The governor says this isn't so bad because insurance companies even now can deny treatment requests. That's true. But currently when a worker gets to a legal hearing to decide if the treatment her doctor requested is necessary, the word of her doctor counts. She stands a good chance of getting approval for her treatment.

That is not how things will work under Lingle's proposal. Once a treatment request is denied under the new guidelines, Hawaii's medical specialist will be required to find medical research articles and other types of research evidence to support why the doctor thinks the worker needs the additional treatment. If the doctor does not supply the additional research, the treatment will not be allowed. Do our best doctors, who are rushing from medical crisis to medical crisis, from the surgery ward to their office full of waiting patients, have time to go to the medical library to find an article that tells them that the diabetic worker, with her prior knee injury, should have a little extra physical therapy or another shot for her painful knee?

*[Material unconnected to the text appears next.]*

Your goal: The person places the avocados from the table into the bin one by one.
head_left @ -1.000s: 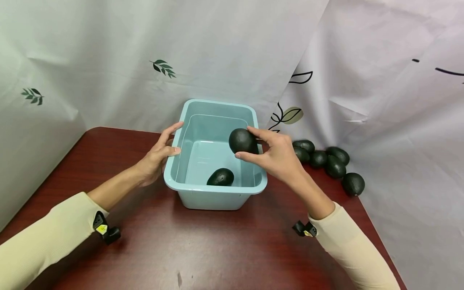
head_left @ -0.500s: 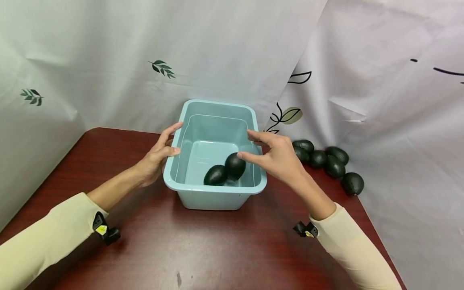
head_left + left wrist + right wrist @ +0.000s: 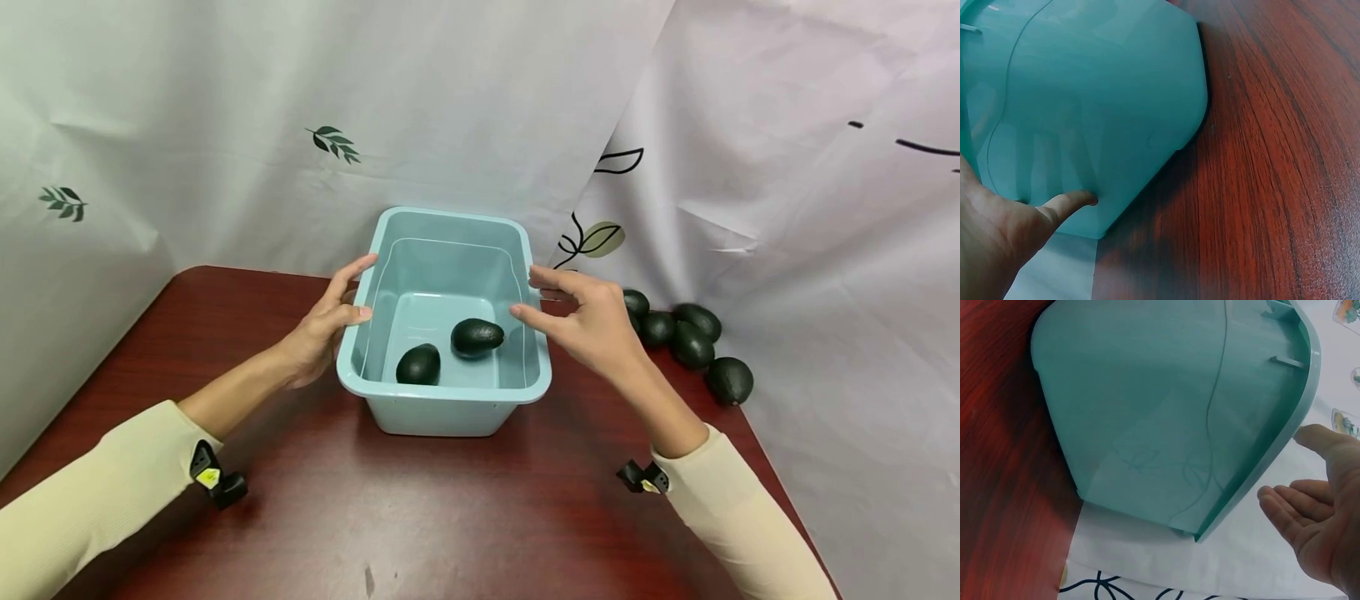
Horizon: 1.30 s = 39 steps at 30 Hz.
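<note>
Near the table's far edge (image 3: 251, 292), the left hand (image 3: 322, 329) rests, fingers outstretched, against a blue tub (image 3: 438, 417) holding two avocados (image 3: 477, 337); the right hand (image 3: 588, 317) spreads empty beside it.

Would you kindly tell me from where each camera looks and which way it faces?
Head: worn on the head, facing forward and down at the tub, avocados and table; left hand, right hand and sleeves show.
Left wrist: worn on that wrist, facing the tub's outside and the table; the left hand shows.
Right wrist: worn on that wrist, facing the tub's outside; the right hand shows.
Shared: both wrist views include tub and table.
</note>
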Tool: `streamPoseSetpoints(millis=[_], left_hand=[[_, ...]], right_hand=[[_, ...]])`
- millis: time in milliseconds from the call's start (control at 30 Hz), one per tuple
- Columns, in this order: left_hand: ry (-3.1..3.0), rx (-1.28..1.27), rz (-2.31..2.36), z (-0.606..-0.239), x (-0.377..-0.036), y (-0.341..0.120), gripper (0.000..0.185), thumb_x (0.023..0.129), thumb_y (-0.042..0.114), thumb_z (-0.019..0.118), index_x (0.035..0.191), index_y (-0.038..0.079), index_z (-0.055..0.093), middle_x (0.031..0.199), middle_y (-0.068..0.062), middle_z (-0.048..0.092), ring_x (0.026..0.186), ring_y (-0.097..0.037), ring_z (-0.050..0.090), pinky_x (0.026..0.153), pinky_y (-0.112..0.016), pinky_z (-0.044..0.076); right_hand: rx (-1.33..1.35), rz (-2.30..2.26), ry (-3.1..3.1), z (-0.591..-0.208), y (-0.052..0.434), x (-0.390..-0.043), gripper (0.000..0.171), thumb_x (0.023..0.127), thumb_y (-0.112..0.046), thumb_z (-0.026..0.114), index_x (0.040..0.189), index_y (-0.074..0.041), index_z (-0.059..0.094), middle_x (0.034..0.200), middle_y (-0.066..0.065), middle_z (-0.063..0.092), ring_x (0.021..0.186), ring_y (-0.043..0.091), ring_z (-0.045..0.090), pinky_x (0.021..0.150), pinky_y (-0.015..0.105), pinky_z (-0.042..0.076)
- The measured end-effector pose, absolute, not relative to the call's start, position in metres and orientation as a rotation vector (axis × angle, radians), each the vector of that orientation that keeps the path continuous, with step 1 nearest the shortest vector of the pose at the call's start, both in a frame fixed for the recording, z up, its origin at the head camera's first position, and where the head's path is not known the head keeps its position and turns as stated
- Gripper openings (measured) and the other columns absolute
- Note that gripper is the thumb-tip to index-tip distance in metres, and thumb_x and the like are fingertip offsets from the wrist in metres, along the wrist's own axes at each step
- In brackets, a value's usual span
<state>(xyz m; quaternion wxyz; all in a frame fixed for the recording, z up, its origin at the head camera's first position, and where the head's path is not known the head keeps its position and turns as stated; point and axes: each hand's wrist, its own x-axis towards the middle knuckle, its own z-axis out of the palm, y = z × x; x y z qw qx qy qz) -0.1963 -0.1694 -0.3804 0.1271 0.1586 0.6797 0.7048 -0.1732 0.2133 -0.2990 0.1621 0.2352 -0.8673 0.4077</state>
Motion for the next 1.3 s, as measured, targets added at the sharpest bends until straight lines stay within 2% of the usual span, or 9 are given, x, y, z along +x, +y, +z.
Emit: streamPoseSetpoints(millis=[100, 167, 367, 467, 600, 700, 867, 1300], left_hand=[[1.969, 0.464, 2.058, -0.380, -0.196, -0.170, 0.081, 0.105, 0.023, 0.049, 0.178, 0.044, 0.019, 0.172, -0.019, 0.022, 0.141, -0.040, 0.048, 0.097, -0.041, 0.063], [1.965, 0.464, 2.060, -0.380, -0.196, -0.170, 0.081, 0.105, 0.023, 0.049, 0.178, 0.044, 0.019, 0.172, -0.018, 0.022, 0.140, -0.039, 0.049, 0.097, -0.040, 0.064], [1.967, 0.467, 2.060, -0.379, -0.194, -0.171, 0.081, 0.106, 0.023, 0.049, 0.178, 0.043, 0.019, 0.171, -0.018, 0.023, 0.137, -0.034, 0.054, 0.097, -0.040, 0.064], [1.968, 0.472, 2.059, -0.378, -0.194, -0.171, 0.081, 0.106, 0.023, 0.049, 0.178, 0.043, 0.019, 0.171, -0.018, 0.023, 0.137, -0.035, 0.054, 0.097, -0.040, 0.065], [1.968, 0.477, 2.059, -0.378, -0.195, -0.171, 0.081, 0.105, 0.022, 0.049, 0.178, 0.043, 0.019, 0.171, -0.019, 0.023, 0.138, -0.036, 0.052, 0.097, -0.039, 0.064], [1.966, 0.474, 2.061, -0.378, -0.195, -0.170, 0.082, 0.105, 0.022, 0.049, 0.178, 0.042, 0.019, 0.171, -0.020, 0.023, 0.138, -0.036, 0.052, 0.097, -0.039, 0.064], [1.964, 0.474, 2.057, -0.379, -0.196, -0.169, 0.082, 0.105, 0.022, 0.050, 0.178, 0.042, 0.019, 0.169, -0.015, 0.027, 0.139, -0.037, 0.053, 0.098, -0.040, 0.065], [1.977, 0.469, 2.055, -0.381, -0.195, -0.171, 0.081, 0.106, 0.022, 0.049, 0.178, 0.043, 0.019, 0.171, -0.020, 0.025, 0.138, -0.038, 0.053, 0.098, -0.039, 0.064]], right_hand=[[0.681, 1.174, -2.437, -0.300, 0.217, -0.174, 0.053, 0.090, -0.018, 0.096, 0.139, -0.006, 0.080, 0.127, 0.017, 0.084, 0.105, 0.034, 0.087, 0.090, 0.028, 0.067], [0.685, 1.176, -2.417, -0.302, 0.220, -0.174, 0.052, 0.090, -0.016, 0.096, 0.138, -0.004, 0.080, 0.126, 0.019, 0.084, 0.103, 0.033, 0.087, 0.088, 0.026, 0.067], [0.609, 1.147, -2.413, -0.307, 0.229, -0.172, 0.048, 0.091, -0.016, 0.095, 0.136, -0.004, 0.081, 0.123, 0.016, 0.085, 0.100, 0.029, 0.088, 0.088, 0.040, 0.068], [0.542, 1.128, -2.443, -0.309, 0.235, -0.171, 0.047, 0.092, -0.021, 0.095, 0.136, -0.008, 0.082, 0.124, 0.013, 0.086, 0.103, 0.030, 0.087, 0.089, 0.033, 0.068], [0.487, 1.108, -2.478, -0.313, 0.243, -0.170, 0.047, 0.094, -0.025, 0.093, 0.138, -0.011, 0.082, 0.126, 0.013, 0.085, 0.108, 0.034, 0.086, 0.084, 0.012, 0.060], [0.461, 1.102, -2.497, -0.317, 0.248, -0.169, 0.047, 0.096, -0.026, 0.092, 0.139, -0.010, 0.081, 0.128, 0.013, 0.085, 0.109, 0.035, 0.085, 0.081, 0.007, 0.055], [0.425, 1.094, -2.529, -0.323, 0.256, -0.165, 0.050, 0.098, -0.030, 0.090, 0.142, -0.011, 0.079, 0.130, 0.012, 0.084, 0.113, 0.035, 0.085, 0.084, 0.006, 0.055], [0.391, 1.093, -2.564, -0.340, 0.264, -0.163, 0.050, 0.099, -0.030, 0.089, 0.144, -0.011, 0.078, 0.130, 0.010, 0.084, 0.115, 0.034, 0.084, 0.085, 0.005, 0.054]])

I took it upon myself to ask a number of the state's best doctors what they thought about the governor's medical treatment cookbook. I talked to well-known surgeons, foot specialists, a spine specialist and one of Oahu's largest orthopedic groups.

I was sure that the governor, who prides herself on doing her homework, would already have asked these very good doctors what they thought about the guidelines before she proposed them. If her goal is to reduce workers' compensation costs, I'm sure she wouldn't want to propose guidelines that will discourage our best doctors from providing fast and efficient medical treatment to injured workers.

Here's what I learned. Fourteen of the 28 doctors I contacted responded to my short inquiry. Surprisingly, not a single one of those doctors said they had ever heard of the particular medical treatment cookbook from California that is being proposed by the governor. More important, not a single one felt that the guidelines would help them to provide good and prompt treatment to injured workers.

A majority of the doctors who responded even said that the forced use of the proposed cookbook will encourage them to no longer treat Hawaii's injured workers.

Think about that. If the best doctors in Hawaii decide not to treat injured workers, how is the injured worker to get better, back to work and off of workers' compensation benefits?

Answer: She isn't going to get better, she will not get back to work, she might bill her private heath-care provider in the future for the treatment ordered by her doctor and she might wind up on public assistance.

That is a lose-lose situation.

I don't claim to be as smart as our governor or her Department of Labor officials who are pushing this unknown medical treatment cookbook, but if our best doctors don't know about the cookbook, don't think it will help them treat injured workers and think it will force them to stop helping injured workers, then Lingle better get back in the kitchen. Because something about her medical treatment cookbook smells fishy.


Joseph F. Zuiker has a law office on Oahu and specializes in workers' compensation cases.